Sandra Rodriguez Barron (Milford) describes herself as a bridge-builder, interpreter, and literary
diplomat, acting as an ambassador for Latino culture. Her 2006 novel, The Heiress of Water, won
the International Latino Book Award for ‘Best First Book’, was translated into Spanish and German,
and selected for Borders ‘Original Voices’ selection. She is the recipient a 2007 National Association
of Latino Arts and Culture travel grant, which she used to research her second novel, Stay With Me.
Rodriguez Barron plans on using Fellowship funds to work on the initial stages of her third novel in
Newport, Rhode Island, by writing near the sea, which is her muse.
Dana Rondel (West Hartford) is a writer, speaker, author, choreographer and educator. Her first
fiction novel, A Flower: It Has Its Own Song, was published in 2006, and addressed the beauty and
struggles of the human life and the strength of the human spirit. She is currently working on a
children’s book, her second novel, and an anthology of essays.
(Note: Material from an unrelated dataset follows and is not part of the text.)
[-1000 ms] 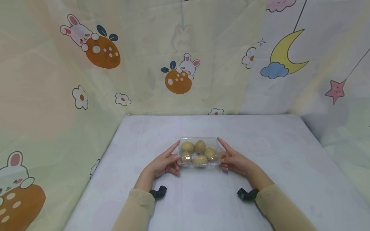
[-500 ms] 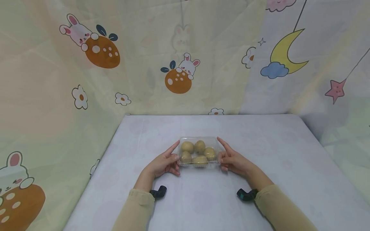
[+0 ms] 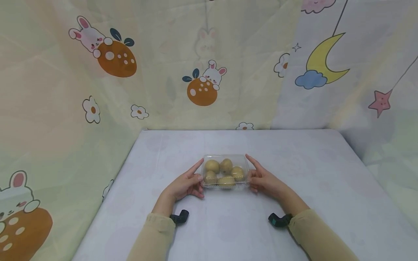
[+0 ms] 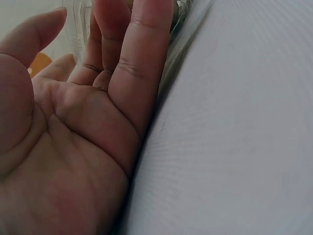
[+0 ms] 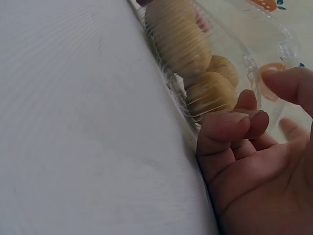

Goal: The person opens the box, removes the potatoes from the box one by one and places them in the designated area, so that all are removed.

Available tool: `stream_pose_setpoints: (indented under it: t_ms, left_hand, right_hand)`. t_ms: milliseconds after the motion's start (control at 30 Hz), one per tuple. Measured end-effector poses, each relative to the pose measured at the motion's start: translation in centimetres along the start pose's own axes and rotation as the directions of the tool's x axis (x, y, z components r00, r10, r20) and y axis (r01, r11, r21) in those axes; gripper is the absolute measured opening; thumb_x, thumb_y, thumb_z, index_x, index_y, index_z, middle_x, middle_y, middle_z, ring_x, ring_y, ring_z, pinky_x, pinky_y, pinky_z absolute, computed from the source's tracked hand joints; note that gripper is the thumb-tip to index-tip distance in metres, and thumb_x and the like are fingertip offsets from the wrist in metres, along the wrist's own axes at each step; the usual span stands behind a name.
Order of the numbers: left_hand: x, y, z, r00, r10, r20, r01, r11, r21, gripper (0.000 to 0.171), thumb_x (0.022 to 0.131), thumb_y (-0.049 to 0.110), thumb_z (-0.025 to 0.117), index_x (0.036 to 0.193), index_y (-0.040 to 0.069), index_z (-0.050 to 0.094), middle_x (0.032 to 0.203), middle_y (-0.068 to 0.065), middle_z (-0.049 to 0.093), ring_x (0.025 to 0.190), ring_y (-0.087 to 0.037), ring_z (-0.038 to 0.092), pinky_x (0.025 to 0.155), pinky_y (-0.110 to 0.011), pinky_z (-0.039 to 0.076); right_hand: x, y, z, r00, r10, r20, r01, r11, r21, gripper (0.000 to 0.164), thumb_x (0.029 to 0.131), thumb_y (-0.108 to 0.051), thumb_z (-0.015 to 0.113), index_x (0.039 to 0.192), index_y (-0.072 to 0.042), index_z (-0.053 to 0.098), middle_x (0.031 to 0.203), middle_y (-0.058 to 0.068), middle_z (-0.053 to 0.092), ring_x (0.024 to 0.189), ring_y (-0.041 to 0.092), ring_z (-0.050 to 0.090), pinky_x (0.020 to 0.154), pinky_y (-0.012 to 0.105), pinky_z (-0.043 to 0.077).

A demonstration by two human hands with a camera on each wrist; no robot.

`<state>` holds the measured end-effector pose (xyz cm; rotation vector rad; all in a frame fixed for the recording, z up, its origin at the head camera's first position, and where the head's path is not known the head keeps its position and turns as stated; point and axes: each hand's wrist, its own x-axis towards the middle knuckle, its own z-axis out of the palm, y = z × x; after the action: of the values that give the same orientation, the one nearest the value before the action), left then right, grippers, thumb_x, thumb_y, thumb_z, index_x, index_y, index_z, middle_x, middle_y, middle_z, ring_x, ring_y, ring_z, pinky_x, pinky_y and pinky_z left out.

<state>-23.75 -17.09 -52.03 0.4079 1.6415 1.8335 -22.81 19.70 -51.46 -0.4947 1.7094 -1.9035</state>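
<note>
A clear plastic clamshell box stands on the white-covered table, its lid down. Inside lie several rounded, yellow-brown items, which look like small potatoes or fruit. At the box's left side is my left hand, index finger straight along to the back corner and thumb near the front. My right hand mirrors it on the right side, index finger straight, the other fingers bent in beside the wall. In the right wrist view those bent fingertips lie against or close by the box; the left wrist view mostly shows the palm.
The white cloth covers the tabletop, whose far edge meets a hanging curtain printed with rabbits, flowers and a moon. Black wrist cameras sit on both wrists, below beige sleeves.
</note>
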Motion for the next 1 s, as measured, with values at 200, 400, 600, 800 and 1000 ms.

In addition, she is working with
other artists to translate her first novel into an audio book, screenplay and stage play.
Ravi Shankar (Chester) is a Poet-in-Residence and Associate Professor of English at the Central
Connecticut State University. He is the author of Instrumentality, a published collection of his
poems and a founding editor of internationally acclaimed online journal of the arts, Drunken Boat.
Panelists found his work to be of very high artistic merit, introspective and personal. Shankar will
be using Fellowship funds to create a series of interconnected dramatic monologues that explore
the tension between the wealthy and poor communities in Connecticut.
Edwina Trentham (Moodus) is the author of Stumbling into the Light, her first book of poems, a
Professor of English at Asnuntuck Community College in Enfield, CT, and the Editor of Freshwater,
a poetry journal. She has recently completed revising her second collection, Water Deeply, Close
to Darkness, currently going the rounds in search of a publisher. Trentham plans on secluding
herself at the Mercy Center in Madison to explore, through poetry, the complexity of finding love,
passion, trust and safety later in life.